Attachment: Patch 1 interdiff for v14 to v15

Comment 121

[Kyle Machulis [:qdot] [:kmachulis] (INACTIVE)]

Attachment: Patch 1 interdiff for v14 to v15 (v2)

Comment 122

[Kyle Machulis [:qdot] [:kmachulis] (INACTIVE)]

Attachment: Patch 1 interdiff for v14 to v15 (v3)

Comment 123

[Ben Turner (not reading bugmail, use the needinfo flag!)]

Comment on attachment 8481402 [details] [diff] [review]
Patch 1 interdiff for v14 to v15 (v3)

Review of attachment 8481402 [details] [diff] [review]:
-----------------------------------------------------------------

This all makes good sense to me.

Comment 124

[Kyle Machulis [:qdot] [:kmachulis] (INACTIVE)]

87439875321987th time is a charm!

https://hg.mozilla.org/integration/b2g-inbound/rev/f71a884cb1a5
https://hg.mozilla.org/integration/b2g-inbound/rev/2a8fd75b667f
https://hg.mozilla.org/integration/b2g-inbound/rev/23a3140bcb1c
https://hg.mozilla.org/integration/b2g-inbound/rev/73eeb8202e19

Comment 125

[Ryan VanderMeulen [:RyanVM]]

https://hg.mozilla.org/mozilla-central/rev/f71a884cb1a5
https://hg.mozilla.org/mozilla-central/rev/2a8fd75b667f
https://hg.mozilla.org/mozilla-central/rev/23a3140bcb1c
https://hg.mozilla.org/mozilla-central/rev/73eeb8202e19

Comment 126

[Zac C (:zac)]

We think this has caused bug 1061107 again.

Comment 127

[Kyle Machulis [:qdot] [:kmachulis] (INACTIVE)]

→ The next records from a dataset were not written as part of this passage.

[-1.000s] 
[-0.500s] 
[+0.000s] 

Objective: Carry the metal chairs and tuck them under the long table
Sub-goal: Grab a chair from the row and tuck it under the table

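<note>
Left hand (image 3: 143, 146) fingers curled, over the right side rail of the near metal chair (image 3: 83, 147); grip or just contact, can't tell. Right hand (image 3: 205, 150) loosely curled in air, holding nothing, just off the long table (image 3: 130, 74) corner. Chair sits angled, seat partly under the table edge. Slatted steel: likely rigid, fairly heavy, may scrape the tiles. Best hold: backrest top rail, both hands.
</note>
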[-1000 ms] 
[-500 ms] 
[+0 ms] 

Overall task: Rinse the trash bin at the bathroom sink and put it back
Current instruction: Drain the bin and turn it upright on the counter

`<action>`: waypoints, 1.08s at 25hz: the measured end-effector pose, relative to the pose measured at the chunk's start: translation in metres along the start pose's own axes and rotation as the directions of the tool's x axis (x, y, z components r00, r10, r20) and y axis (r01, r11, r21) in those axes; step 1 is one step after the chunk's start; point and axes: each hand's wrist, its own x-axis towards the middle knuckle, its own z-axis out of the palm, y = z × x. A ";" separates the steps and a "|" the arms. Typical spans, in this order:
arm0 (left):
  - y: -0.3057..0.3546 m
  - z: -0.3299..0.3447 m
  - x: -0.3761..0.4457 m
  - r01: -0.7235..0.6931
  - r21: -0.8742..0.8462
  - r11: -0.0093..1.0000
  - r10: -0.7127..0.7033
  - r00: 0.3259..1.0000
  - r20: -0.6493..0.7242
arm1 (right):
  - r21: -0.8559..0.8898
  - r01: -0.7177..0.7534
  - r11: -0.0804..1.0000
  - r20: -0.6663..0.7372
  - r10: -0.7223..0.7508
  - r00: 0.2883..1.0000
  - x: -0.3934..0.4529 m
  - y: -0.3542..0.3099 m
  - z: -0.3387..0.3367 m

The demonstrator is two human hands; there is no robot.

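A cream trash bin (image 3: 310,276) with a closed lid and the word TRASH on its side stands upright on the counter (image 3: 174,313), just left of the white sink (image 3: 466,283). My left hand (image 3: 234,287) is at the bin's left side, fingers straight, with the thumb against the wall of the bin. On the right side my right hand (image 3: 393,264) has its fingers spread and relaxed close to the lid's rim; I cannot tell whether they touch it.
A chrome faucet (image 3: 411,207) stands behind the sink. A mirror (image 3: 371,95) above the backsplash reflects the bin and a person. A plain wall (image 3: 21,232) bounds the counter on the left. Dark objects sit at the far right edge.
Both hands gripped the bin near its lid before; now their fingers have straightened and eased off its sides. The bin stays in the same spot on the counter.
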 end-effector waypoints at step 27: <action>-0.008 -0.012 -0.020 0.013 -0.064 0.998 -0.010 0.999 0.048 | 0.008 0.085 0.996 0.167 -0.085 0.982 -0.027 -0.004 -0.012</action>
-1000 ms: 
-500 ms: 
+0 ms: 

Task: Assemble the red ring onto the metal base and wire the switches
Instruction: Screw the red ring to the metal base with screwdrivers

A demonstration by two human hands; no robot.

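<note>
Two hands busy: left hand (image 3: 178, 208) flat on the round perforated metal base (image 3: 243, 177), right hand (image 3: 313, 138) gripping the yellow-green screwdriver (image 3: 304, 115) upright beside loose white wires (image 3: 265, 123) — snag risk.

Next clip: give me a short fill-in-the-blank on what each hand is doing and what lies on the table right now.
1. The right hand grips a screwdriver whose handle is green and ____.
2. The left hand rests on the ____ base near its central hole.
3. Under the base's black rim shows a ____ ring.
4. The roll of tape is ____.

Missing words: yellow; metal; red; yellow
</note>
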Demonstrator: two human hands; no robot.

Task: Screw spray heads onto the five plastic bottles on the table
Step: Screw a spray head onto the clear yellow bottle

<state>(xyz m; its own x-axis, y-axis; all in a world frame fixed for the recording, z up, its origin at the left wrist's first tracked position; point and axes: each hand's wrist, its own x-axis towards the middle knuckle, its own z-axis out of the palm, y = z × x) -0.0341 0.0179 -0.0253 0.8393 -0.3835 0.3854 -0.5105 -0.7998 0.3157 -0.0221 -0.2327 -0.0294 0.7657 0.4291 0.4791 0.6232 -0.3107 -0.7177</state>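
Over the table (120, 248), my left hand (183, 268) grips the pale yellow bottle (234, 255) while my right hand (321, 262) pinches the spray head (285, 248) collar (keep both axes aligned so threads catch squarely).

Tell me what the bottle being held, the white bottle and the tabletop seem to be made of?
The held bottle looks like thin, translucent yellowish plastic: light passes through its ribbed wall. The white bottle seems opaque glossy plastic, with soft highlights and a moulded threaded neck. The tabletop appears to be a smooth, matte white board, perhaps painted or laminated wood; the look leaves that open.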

Reclosing because I'm pretty sure bug 1061107 (which is actually bug 1053107) is caused by Bug 1059662, so they're backing out Bluetooth embedding in gaia (I don't have a bug for that). Once that happens, if settings is STILL crashing bluetooth, then we can reopen this or whatever. I think this landing just made the error from bug 1053107 show up in opt as well as debug due to the permissions changes to the API.

Comment 128

[Arthur Chen [:arthurcc][inactive after 6/30]]

We filed bug 1061437 for backing out the patches of bluetooth embedding, FYR.

Comment 129

[Kyle Machulis [:qdot] [:kmachulis] (INACTIVE)]

Comment on attachment 8481098 [details] [diff] [review]
Patch 1 (v15) - OOP Settings API

Interdiff was reviewed so removing r?